Q: I have 4-year-old boy who is out of control. He uses cuss words all the time and talks back to me and hits me everyday. I've tried timeouts, but I can't get him to sit or stand long enough. I've tried hot sauce and bar soap for his cussing. Neither of them work he just screams and cusses me out some more. I've tried talking to him and tried to come to an agreement on these subjects. Yet I am getting nowhere and Ia m so stressed out. I don't know what to do anymore. Please help!
A: First, I'm wondering where your son is hearing all those cuss words to begin with. Our little ones take their cues from the others in their lives, so try to eliminate the source. Then, as difficult as I know it will be, ignore the cussing—but praise him when he DOES use nice words. If he does cuss when other, sensitive adults are around, send him to his room or the bathroom, where he can cuss all he want—with no punishment.

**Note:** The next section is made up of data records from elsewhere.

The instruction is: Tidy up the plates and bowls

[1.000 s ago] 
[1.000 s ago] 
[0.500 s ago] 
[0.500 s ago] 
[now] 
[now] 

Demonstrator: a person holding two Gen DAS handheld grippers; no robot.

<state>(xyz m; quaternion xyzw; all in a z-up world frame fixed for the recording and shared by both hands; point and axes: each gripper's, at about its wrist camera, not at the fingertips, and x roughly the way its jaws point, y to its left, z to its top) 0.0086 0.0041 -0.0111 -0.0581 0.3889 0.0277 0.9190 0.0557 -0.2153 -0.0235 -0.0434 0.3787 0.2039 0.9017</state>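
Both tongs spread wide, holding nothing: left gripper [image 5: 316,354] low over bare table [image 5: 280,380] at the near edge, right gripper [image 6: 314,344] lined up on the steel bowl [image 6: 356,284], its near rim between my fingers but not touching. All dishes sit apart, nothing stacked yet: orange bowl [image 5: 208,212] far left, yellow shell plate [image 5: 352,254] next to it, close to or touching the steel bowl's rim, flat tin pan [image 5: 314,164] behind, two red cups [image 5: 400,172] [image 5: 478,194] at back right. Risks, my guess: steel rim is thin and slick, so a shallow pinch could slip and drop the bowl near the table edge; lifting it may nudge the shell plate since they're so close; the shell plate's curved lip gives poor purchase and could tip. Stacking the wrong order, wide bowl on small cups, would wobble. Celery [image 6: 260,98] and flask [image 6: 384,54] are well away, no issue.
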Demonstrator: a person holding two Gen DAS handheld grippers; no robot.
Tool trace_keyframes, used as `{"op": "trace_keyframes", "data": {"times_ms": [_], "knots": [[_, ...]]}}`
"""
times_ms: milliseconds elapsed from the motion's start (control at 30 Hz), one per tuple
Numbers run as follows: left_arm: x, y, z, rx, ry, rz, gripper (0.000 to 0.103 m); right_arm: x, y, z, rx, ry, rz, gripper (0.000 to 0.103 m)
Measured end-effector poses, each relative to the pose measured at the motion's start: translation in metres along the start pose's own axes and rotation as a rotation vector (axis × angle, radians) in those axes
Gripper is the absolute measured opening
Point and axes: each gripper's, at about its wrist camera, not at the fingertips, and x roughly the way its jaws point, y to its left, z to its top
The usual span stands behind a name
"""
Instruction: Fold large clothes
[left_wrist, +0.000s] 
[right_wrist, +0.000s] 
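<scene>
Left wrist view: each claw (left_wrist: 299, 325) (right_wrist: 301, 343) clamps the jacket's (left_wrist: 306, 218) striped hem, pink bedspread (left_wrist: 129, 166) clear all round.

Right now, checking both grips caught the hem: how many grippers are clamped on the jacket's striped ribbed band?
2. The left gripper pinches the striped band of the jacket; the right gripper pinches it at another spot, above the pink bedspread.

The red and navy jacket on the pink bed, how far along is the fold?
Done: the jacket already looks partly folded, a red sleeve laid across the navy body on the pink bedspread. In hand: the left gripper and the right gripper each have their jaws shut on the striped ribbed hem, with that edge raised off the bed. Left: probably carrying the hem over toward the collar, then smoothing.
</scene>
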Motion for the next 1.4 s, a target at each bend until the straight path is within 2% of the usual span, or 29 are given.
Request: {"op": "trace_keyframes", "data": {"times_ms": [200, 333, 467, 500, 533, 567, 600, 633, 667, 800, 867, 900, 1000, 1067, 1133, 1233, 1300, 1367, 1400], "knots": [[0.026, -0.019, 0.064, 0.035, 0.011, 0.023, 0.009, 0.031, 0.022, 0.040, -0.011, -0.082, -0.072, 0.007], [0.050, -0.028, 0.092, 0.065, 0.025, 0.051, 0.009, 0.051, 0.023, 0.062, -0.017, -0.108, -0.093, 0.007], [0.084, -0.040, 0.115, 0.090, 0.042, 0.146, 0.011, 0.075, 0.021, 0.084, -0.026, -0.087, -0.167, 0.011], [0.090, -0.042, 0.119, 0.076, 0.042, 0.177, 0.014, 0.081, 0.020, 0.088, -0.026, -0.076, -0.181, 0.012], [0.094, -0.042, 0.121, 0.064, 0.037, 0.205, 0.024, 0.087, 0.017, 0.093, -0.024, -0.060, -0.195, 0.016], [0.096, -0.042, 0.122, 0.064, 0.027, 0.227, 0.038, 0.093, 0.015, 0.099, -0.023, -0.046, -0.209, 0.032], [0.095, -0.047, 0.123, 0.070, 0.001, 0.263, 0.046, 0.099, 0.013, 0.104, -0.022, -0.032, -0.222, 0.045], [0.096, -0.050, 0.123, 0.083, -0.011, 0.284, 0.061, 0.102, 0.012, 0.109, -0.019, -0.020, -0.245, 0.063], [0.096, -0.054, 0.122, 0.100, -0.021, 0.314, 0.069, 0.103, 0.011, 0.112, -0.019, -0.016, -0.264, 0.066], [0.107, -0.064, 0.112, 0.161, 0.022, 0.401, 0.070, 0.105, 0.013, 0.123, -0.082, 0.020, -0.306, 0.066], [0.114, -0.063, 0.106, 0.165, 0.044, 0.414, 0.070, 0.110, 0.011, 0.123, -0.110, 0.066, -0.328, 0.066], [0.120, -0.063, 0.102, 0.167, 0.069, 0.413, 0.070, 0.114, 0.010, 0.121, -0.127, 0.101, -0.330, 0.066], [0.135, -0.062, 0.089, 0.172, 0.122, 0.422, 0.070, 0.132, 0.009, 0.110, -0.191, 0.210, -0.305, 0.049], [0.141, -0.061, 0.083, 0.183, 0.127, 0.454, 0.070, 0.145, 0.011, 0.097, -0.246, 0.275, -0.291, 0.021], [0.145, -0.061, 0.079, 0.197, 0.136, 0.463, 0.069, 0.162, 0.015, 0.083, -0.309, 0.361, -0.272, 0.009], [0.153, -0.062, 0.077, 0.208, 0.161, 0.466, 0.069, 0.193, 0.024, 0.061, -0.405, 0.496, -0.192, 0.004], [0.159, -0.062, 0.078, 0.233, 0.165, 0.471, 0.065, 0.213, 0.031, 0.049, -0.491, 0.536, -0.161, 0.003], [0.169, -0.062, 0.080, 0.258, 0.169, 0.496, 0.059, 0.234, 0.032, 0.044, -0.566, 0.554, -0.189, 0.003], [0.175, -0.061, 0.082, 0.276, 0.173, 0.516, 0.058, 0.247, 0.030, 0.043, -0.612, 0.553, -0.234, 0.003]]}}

He just can't do it where everyone can hear him. Soon, he will learn that he won't get an audience or a big reaction, and this will lessen the behavior. The same goes for his treatment of you. Hitting is simply never OK. Again, make sure he's not mimicking others. There should be a "no hitting rule" that goes for the family—that includes parents, too. Spanking children only teaches him that hitting is sometimes OK—too confusing for a child, and likely to increase HIS hitting. So eliminate any spanking, as well. When he hits, he needs to take a timeout. Don't get upset or lose control—that will worsen his behavior. Simply enforce the rule by giving a timeout for hitting. Timeouts don't have to be taken while sitting or standing still. Explain to him, in advance, that this is how timeouts will go from now on: Set a timer for 4 minutes (usually, 1 minute of time out per year of age works), and ask him to take timeout in his room. Don't get upset or emotional. Try to stay neutral. If he resists and screams, walk him to his room and set the timer for when he gets there. If he comes out, reset the timer for 4 more minutes. Timeout is over when he has spent 4 minutes in his room. It may take many repetitions to get this process to work, but it should after several tries. Hang in there. And if none of these tips work, it's time to bring in a professional child development and behavior expert for help. Good luck!